§ **Task description**: The lines to repeat are those below from the one containing "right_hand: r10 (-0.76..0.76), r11" down to the one containing "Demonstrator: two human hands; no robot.", both included; reproduce them exactly and nothing else.
_ _ _ _
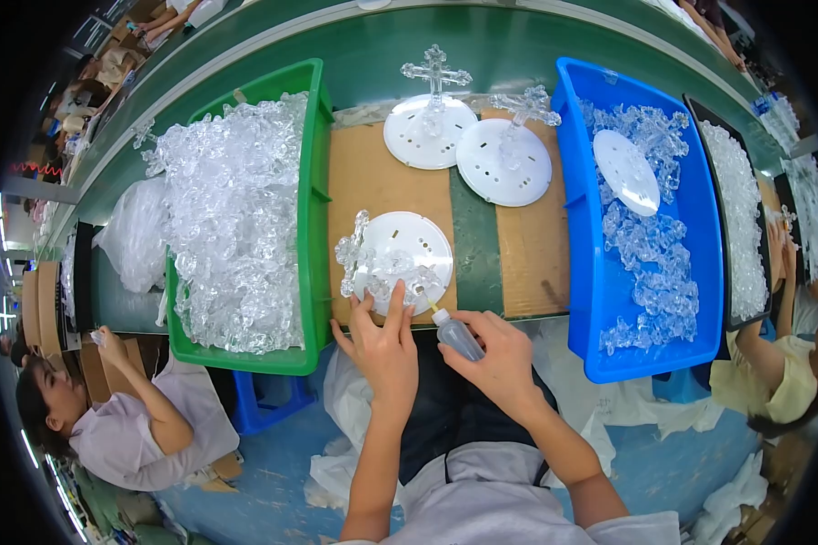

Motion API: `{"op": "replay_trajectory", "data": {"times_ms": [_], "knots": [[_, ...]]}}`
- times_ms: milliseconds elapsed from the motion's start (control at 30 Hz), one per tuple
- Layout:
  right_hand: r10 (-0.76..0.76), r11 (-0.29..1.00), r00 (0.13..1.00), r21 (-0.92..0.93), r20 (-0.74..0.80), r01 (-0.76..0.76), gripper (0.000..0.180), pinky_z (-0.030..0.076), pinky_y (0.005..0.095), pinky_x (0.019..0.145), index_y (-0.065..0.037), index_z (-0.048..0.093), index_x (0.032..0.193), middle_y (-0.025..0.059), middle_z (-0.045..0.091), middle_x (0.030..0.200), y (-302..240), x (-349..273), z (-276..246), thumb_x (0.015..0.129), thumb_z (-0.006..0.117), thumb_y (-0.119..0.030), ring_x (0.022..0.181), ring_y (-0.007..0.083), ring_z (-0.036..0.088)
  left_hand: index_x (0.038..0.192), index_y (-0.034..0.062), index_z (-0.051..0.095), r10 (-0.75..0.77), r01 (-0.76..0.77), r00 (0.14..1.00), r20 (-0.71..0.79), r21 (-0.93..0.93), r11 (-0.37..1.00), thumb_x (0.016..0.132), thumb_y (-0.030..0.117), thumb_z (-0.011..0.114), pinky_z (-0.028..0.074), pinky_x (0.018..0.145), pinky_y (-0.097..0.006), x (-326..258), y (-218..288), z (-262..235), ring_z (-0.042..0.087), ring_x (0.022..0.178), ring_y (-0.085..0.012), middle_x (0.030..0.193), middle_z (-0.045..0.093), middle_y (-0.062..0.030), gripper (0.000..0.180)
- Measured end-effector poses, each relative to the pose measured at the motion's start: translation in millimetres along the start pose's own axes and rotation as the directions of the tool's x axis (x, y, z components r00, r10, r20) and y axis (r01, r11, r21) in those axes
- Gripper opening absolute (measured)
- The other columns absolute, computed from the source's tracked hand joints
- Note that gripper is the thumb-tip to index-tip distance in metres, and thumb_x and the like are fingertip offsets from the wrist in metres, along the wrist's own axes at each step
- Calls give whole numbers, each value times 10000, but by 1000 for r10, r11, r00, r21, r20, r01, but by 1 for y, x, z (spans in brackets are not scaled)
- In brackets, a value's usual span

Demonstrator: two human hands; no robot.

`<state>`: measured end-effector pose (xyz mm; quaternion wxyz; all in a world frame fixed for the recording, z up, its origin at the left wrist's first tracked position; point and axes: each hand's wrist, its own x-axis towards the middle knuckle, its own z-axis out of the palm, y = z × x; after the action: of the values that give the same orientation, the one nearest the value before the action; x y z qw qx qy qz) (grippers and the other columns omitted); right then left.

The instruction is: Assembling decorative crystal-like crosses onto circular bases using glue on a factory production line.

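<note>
On the cardboard in front of me lies a round white disc [430, 243] with small holes. A clear, ornate cross-shaped piece [353, 252] lies across its left part, with more clear parts near the disc's middle. My left hand [384, 352] has its fingers spread, their tips resting at the disc's near edge and against the clear parts. My right hand [500, 356] is closed around a small clear squeeze bottle [459, 336] with a thin yellowish tip. That tip points at the clear parts beside my left fingers. Whether it touches them I cannot tell.
Two white discs, a left one [418, 145] and a right one [495, 182], carry upright clear crosses farther back. A green bin [315, 209] of clear pieces stands left. A blue bin [574, 236] on the right holds clear pieces and a white disc [627, 173]. Other people sit either side.
</note>
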<state>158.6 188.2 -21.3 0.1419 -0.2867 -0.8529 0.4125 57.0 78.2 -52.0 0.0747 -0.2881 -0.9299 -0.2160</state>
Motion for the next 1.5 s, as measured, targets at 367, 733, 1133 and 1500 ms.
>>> {"op": "replay_trajectory", "data": {"times_ms": [367,733,1133,1500], "knots": [[79,974,995,209,53,-89,409,506,264,605,-30,629,1060,84,657,870,-10,-16,-1,703,767,-175,694,157,634,1262,164,577,40,-89,983,-177,-281,956,853,93,627,380,957,-438,-12,-7,-11,533,1072,-327,1131,515,-162,418],[0,995,996,104,84,-9,377,507,308,592,-45,624,992,99,641,791,-22,-3,33,718,744,-274,647,219,652,1212,28,593,-310,301,941,133,-746,594,878,79,622,229,479,-199,27,-11,-12,294,548,-14,627,374,68,339],[-9,995,998,103,68,2,362,486,333,565,-64,622,990,94,626,777,-20,3,36,716,738,-270,620,237,624,1195,61,622,-318,314,939,135,-714,625,869,94,641,200,474,-227,28,-12,-14,253,548,-35,593,314,64,327],[9,982,985,190,-173,25,445,507,279,714,-12,587,1072,104,656,916,-12,3,-11,695,788,-137,802,163,636,1220,74,595,-275,256,959,70,-633,730,888,90,611,259,466,-228,23,-16,-10,280,562,-45,628,287,7,332]]}}
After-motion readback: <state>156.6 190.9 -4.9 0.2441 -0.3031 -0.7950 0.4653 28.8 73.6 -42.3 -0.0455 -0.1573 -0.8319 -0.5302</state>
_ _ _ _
§ **Task output**:
  right_hand: r10 (-0.76..0.76), r11 (-0.29..1.00), r00 (0.13..1.00), r21 (-0.92..0.93), r20 (-0.74..0.80), r01 (-0.76..0.76), gripper (0.000..0.180), pinky_z (-0.030..0.076), pinky_y (0.005..0.095), pinky_x (0.019..0.145), index_y (-0.065..0.037), index_z (-0.048..0.093), index_x (0.032..0.193), middle_y (-0.025..0.059), middle_z (-0.045..0.091), middle_x (0.030..0.200), y (-302..240), x (-349..273), z (-276..246), thumb_x (0.015..0.129), thumb_z (-0.006..0.117), thumb_y (-0.119..0.030), ring_x (0.022..0.181), ring_y (-0.007..0.083), ring_z (-0.036..0.088)
  left_hand: index_x (0.038..0.192), index_y (-0.034..0.062), index_z (-0.051..0.095), r10 (-0.75..0.77), r01 (-0.76..0.77), r00 (0.14..1.00), r20 (-0.71..0.79), r21 (-0.93..0.93), r11 (-0.37..1.00), thumb_x (0.016..0.132), thumb_y (-0.030..0.117), thumb_z (-0.011..0.114), pinky_z (-0.028..0.074), pinky_x (0.018..0.145), pinky_y (-0.097..0.006), x (-326..258), y (-218..288), z (-262..235), ring_z (-0.042..0.087), ring_x (0.022..0.178), ring_y (-0.085..0.012), middle_x (0.030..0.193), middle_z (-0.045..0.093), middle_y (-0.062..0.030), gripper (0.000..0.180)
- Measured end-effector poses, each relative to the pose measured at the motion's start: translation in millimetres along the start pose's own axes and rotation as the directions of the tool's x axis (x, y, z components r00, r10, r20) and y axis (r01, r11, r21) in those axes
- Gripper opening absolute (measured)
- The other columns absolute, computed from the source's tracked hand joints
- Note that gripper is the thumb-tip to index-tip distance in metres, and thumb_x and the like are fingertip offsets from the wrist in metres, along the wrist's own axes at each step
- Calls give whole numbers, each value times 10000, but by 1000 for r10, r11, r00, r21, r20, r01, but by 1 for y, x, z (spans in brackets are not scaled)
- In brackets, a value's usual span

Demonstrator: two human hands; no robot.

No further work remains in this exercise.